EXERCISE OBJECTIVE
Every line below that has the string "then" needs to be copied.

INPUT
----------------

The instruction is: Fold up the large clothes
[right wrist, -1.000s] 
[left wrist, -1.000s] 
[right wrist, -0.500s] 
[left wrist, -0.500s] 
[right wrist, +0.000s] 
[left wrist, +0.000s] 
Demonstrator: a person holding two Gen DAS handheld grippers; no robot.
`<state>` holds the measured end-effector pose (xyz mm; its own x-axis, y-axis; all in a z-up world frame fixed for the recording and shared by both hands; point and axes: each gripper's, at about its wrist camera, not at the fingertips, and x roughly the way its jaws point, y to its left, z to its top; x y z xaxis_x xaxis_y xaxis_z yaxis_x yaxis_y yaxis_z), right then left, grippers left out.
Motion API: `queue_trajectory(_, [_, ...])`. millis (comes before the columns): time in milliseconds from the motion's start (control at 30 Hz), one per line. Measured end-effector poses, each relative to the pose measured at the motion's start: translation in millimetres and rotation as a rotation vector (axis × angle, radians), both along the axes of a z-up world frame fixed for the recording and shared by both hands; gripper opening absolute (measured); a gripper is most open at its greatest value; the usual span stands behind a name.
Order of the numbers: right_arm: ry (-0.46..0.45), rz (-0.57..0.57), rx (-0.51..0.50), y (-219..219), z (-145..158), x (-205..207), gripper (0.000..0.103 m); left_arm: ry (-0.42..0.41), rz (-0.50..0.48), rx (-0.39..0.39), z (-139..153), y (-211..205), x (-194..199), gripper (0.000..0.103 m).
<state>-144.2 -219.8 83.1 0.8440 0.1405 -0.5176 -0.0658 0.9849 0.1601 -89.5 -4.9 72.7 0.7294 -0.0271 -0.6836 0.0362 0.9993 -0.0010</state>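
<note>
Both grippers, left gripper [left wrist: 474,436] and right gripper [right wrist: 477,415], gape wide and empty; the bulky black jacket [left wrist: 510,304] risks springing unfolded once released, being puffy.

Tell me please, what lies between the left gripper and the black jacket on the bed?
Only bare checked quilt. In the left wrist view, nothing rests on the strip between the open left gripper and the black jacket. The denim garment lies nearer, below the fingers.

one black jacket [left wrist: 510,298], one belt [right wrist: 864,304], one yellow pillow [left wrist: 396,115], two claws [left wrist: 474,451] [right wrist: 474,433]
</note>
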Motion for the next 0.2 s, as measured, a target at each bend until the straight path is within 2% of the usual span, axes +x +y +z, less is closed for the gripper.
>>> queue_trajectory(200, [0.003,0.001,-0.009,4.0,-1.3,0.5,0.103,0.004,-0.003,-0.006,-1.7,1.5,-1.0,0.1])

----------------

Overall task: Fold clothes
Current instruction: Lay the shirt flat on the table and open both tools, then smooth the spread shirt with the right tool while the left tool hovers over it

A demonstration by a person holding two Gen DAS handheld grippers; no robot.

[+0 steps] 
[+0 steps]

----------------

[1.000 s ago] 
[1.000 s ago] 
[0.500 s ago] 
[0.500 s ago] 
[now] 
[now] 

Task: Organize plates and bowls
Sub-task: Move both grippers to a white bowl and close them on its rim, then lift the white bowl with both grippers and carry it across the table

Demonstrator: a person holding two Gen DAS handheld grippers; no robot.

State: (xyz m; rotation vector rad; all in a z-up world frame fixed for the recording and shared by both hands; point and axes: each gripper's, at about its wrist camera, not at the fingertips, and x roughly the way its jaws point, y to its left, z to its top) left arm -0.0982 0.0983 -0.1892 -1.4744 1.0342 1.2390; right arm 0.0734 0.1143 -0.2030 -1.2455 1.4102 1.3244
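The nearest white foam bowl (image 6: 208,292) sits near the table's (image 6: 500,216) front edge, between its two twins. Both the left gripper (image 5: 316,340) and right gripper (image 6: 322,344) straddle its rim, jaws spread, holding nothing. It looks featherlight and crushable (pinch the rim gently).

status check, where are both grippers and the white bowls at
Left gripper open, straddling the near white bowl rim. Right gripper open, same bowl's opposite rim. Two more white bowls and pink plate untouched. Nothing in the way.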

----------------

RESULT OF THIS EXERCISE
`<state>` holds the measured end-effector pose (xyz mm; its own x-axis, y-axis; all in a z-up world frame fixed for the recording and shared by both hands; point and axes: each gripper's, at about its wrist camera, not at the fingertips, and x roughly the way its jaws point, y to its left, z to its top; x y z xaxis_x xaxis_y xaxis_z yaxis_x yaxis_y yaxis_z), right then left, grippers left out.
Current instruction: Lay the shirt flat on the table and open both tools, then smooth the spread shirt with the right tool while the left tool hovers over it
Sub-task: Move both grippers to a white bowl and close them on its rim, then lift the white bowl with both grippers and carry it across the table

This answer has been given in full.